While supporting Tearfund Australia’s work through financial donations is one way to support the organisation’s work, CEO Matthew Maury says the organisation also encourages people to “use their political voice”.

He says the success of the #EndCOVIDForAll campaign in calling on the government to give more aid to Australia’s neighbouring nations to help their coronavirus pandemic  response is an “great illustration that, actually, government does listen, that our politicians do hear and that they do respond when people raise their voice”.

Maury also points to people’s advocacy around the issue of plastic pollution, particularly when it comes to encouraging big companies to take action, as another area where Tearfund supporters have been involved in recent years. 

Prayer is also, obviously, a key way, people can support Tearfund’s work.

“The number one request I get from our partners when we talk to them about how we can support them, is their request – from some of the difficult places that the church is operating in around the world – to pray, to lift them up in prayer.”

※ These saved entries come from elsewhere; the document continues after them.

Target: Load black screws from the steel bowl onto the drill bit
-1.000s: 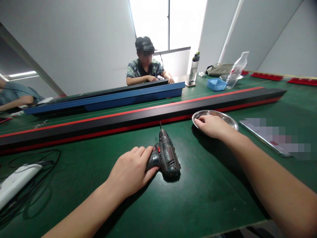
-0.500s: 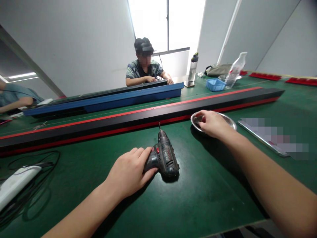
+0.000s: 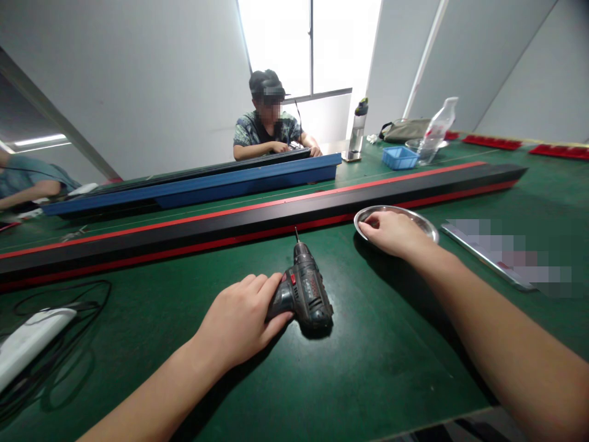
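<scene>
My left hand [image 3: 243, 316] is wrapped round the handle of a black cordless drill [image 3: 311, 291], which lies on its side on the green table. The drill's thin bit points away from me, towards a long black bar with red edges [image 3: 257, 215]. At the right, my right hand [image 3: 391, 232] reaches into a shallow metal bowl [image 3: 426, 226]. Its fingers are drawn together inside the near part of the rim, and whatever they pinch, if anything, is hidden. What lies in the bowl cannot be made out.
Across the table [image 3: 368, 368] a person sits behind a long blue bar [image 3: 248, 180]. A small blue basket [image 3: 400, 158], a clear plastic bottle [image 3: 437, 132] and a drinking bottle [image 3: 358, 130] stand far right. Cables surround a white power strip [image 3: 37, 337] at left.
The fingers of my right hand have drawn closer together and shifted slightly left in the bowl. My left hand and the drill have stayed still.
</scene>
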`<state>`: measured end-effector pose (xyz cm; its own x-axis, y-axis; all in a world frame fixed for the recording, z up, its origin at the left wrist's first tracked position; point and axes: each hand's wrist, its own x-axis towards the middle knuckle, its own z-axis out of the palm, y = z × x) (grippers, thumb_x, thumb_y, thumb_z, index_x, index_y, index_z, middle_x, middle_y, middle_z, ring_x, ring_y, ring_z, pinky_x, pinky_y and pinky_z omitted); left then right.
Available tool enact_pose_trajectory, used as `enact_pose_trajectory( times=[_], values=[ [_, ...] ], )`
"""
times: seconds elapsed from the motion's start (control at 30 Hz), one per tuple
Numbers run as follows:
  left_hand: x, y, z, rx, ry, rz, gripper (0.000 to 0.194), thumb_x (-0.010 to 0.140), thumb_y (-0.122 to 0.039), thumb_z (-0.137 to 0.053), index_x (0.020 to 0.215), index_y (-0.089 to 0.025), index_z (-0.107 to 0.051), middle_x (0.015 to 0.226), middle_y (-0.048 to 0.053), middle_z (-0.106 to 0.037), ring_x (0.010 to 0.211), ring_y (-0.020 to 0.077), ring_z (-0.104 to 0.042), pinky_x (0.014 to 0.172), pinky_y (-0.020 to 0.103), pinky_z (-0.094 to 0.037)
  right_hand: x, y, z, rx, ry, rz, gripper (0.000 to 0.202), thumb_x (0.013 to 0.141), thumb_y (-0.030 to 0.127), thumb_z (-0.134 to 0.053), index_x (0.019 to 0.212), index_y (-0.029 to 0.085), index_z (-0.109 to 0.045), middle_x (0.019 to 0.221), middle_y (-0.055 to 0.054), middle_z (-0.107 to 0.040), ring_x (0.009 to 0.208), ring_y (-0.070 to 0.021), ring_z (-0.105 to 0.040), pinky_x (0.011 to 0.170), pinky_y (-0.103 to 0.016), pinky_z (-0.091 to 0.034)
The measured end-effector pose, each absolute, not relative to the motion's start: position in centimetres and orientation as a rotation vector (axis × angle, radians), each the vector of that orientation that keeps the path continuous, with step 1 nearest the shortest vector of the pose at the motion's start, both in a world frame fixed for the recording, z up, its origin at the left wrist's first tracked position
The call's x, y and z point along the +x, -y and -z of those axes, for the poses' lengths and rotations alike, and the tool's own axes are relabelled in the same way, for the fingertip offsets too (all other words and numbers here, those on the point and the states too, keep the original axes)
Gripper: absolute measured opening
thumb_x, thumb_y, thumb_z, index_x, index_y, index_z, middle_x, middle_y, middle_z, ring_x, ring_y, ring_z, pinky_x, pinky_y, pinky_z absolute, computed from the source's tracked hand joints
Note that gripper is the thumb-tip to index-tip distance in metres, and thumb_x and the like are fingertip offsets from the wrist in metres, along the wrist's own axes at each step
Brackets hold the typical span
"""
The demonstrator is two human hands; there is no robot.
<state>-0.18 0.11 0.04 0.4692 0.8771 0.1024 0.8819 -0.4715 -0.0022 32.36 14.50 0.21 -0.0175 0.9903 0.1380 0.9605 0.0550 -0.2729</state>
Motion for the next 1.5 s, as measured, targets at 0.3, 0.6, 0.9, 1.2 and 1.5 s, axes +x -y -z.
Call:
enact_pose_trajectory(
  times=[0.3,0.6,0.9,1.2,1.5],
  values=[
    [-0.2,-0.2,0.2,-2.633,1.559,0.134,0.048,0.099,-0.045,-0.059,0.14,-0.019,-0.052,0.115,0.01,-0.07,0.1,0.0294,-0.065,0.084,0.043,-0.054,32.3,-14.8,-0.3,-2.002,2.164,-0.175,0.047,0.1,0.048,-0.044,0.097,0.019,-0.08,0.106,-0.014,-0.079,0.084,-0.0276,-0.072,0.076,-0.035,-0.048],
    [-0.3,-0.1,0.2,-2.636,1.563,0.129,0.048,0.1,-0.045,-0.058,0.14,-0.021,-0.051,0.115,0.01,-0.07,0.1,0.0286,-0.065,0.084,0.042,-0.053,32.4,-15.0,0.2,-1.987,2.036,-0.159,0.035,0.095,0.038,-0.054,0.116,0.018,-0.075,0.114,-0.016,-0.078,0.102,-0.0314,-0.072,0.088,-0.037,-0.051],
    [-0.3,-0.2,0.1,-2.642,1.55,0.13,0.048,0.1,-0.046,-0.057,0.14,-0.019,-0.052,0.114,0.01,-0.07,0.1,0.0293,-0.065,0.083,0.043,-0.054,33.1,-15.0,0.6,-1.864,1.94,-0.216,0.042,0.079,0.022,-0.069,0.121,0.019,-0.071,0.093,-0.007,-0.078,0.08,-0.0228,-0.071,0.071,-0.03,-0.05],
    [-0.4,-0.2,0.2,-2.642,1.541,0.118,0.05,0.101,-0.046,-0.057,0.141,-0.018,-0.051,0.114,0.011,-0.07,0.1,0.0295,-0.065,0.084,0.043,-0.055,32.3,-14.2,-0.5,-1.871,1.943,-0.198,0.018,0.078,0.022,-0.073,0.094,0.021,-0.081,0.088,-0.005,-0.08,0.078,-0.022,-0.072,0.068,-0.029,-0.049],
    [-0.5,-0.2,0.1,-2.654,1.519,0.112,0.05,0.101,-0.047,-0.057,0.142,-0.018,-0.05,0.113,0.01,-0.069,0.099,0.0295,-0.065,0.083,0.044,-0.055,32.0,-13.9,-0.7,-1.869,1.941,-0.002,0.022,0.09,0.031,-0.064,0.1,0.022,-0.082,0.096,-0.01,-0.081,0.09,-0.0278,-0.075,0.085,-0.035,-0.054]
  ],
)
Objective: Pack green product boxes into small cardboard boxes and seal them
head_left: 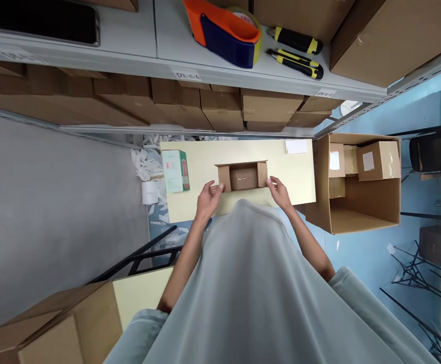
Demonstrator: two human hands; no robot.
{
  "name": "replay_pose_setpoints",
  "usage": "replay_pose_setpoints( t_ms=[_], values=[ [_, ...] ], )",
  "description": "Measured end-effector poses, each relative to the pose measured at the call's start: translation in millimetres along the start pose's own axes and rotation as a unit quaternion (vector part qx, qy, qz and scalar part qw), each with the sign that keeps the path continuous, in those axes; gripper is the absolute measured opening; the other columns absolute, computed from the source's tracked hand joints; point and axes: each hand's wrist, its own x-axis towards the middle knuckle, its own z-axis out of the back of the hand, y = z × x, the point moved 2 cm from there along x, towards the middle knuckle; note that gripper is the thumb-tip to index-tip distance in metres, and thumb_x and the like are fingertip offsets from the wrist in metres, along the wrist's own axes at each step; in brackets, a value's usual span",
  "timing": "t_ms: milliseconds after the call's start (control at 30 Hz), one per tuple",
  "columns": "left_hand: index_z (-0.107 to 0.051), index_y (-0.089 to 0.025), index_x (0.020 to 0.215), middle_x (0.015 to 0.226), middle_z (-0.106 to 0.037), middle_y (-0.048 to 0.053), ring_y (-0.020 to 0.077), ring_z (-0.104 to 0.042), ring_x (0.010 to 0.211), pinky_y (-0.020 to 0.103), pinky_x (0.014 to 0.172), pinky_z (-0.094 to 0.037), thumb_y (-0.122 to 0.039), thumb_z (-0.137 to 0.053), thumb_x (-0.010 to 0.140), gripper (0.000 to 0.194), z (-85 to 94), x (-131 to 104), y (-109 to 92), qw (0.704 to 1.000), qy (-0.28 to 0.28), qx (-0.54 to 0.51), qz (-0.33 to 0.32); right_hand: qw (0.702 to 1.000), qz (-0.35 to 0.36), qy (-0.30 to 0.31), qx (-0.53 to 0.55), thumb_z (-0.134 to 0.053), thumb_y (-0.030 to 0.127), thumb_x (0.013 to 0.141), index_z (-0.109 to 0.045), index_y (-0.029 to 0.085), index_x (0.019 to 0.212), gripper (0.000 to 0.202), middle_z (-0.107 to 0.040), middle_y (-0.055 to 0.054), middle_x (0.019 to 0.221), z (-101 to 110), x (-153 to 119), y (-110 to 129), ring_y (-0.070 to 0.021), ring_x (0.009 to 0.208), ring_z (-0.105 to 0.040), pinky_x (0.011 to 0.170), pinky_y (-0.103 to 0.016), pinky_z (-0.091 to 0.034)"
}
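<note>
A small cardboard box stands open on the pale yellow table, its side flaps folded inward or upright at left and right. At its left front corner is my left hand, fingers slightly parted, the fingertips at the flap. My right hand is at the box's right edge, thumb and fingers apart, touching or nearly touching it. Nothing shows inside the box except its brown bottom. A green and white box lies at the table's left end, and a white label sheet at the back right.
Right of the table stands a large open carton holding several small boxes. Above, a grey shelf bears an orange and blue tape dispenser, yellow and black cutters and a phone. Cartons sit at lower left.
</note>
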Motion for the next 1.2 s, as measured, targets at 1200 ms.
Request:
replay_pose_setpoints(
  t_ms=[1200],
  values=[
    [-0.071, -0.023, 0.124, 0.133, -0.068, 0.017, 0.0362, -0.068, 0.132, 0.058, 0.122, -0.054, -0.019, -0.066, 0.093, 0.032, 21.2, -1.1, -24.4, 0.973, -0.122, 0.179, -0.079, 0.982, 0.002, -0.023, -0.189, -0.05, 0.02, 0.107, -0.061, 0.019, 0.153, 0.047, -0.079, -0.015, 0.137, 19.7, 6.9, 8.3, -0.029, 0.112, -0.08, 0.102, -0.046, -0.065]
  ],
)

“I think as Christians, it’s an opportunity for us to be much more mission-minded as well and to be thinking, ‘Well, actually, what does it mean to love our neighbour?’ It’s not the just the person who’s physically next to us but what does it mean to be part of this interconnected world and to love our global neighbours in the ways that we respond to these bigger challenges.”

Maury says he’s been heartened by the response of the organisation’s supporters in this regard with people showing greater generosity “as they see the needs of those around them”.

“So I think it’s an opportunity for some of the best of who we are as followers of Jesus, but also just as interconnected people around the world,” he says. “It brings out the best in being willing to reach out in new ways, to give, to be generous, to be open-handed.”

Having said that, he doesn’t play down the challenges ahead for his organisation as Australia, like other nations, faces financial difficulties in coming months and years,

“There will certainly be challenges for all agencies who raise money from the public as they think about what will be the longer term impact,” he says. “But, at least in the short-term – and because of the huge humanitarian needs, we’ve actually been surprised and thankful by how generous people have been.”

Looking ahead, Maury sees that one of the biggest issues the organisation will be grappling with in the months ahead is what he calls “vaccine justice”.

“When a vaccine is announced, who will actually get that vaccine and how will it be distributed? Will it just go to the wealthy nations who have bought up all the rights or will it be more equitably and fairly distributed globally? And that’s going to be, I think, a big question and that’s going to again challenge nations to ask this question of what does it mean to think globally – as opposed to just nationally – about these issues.”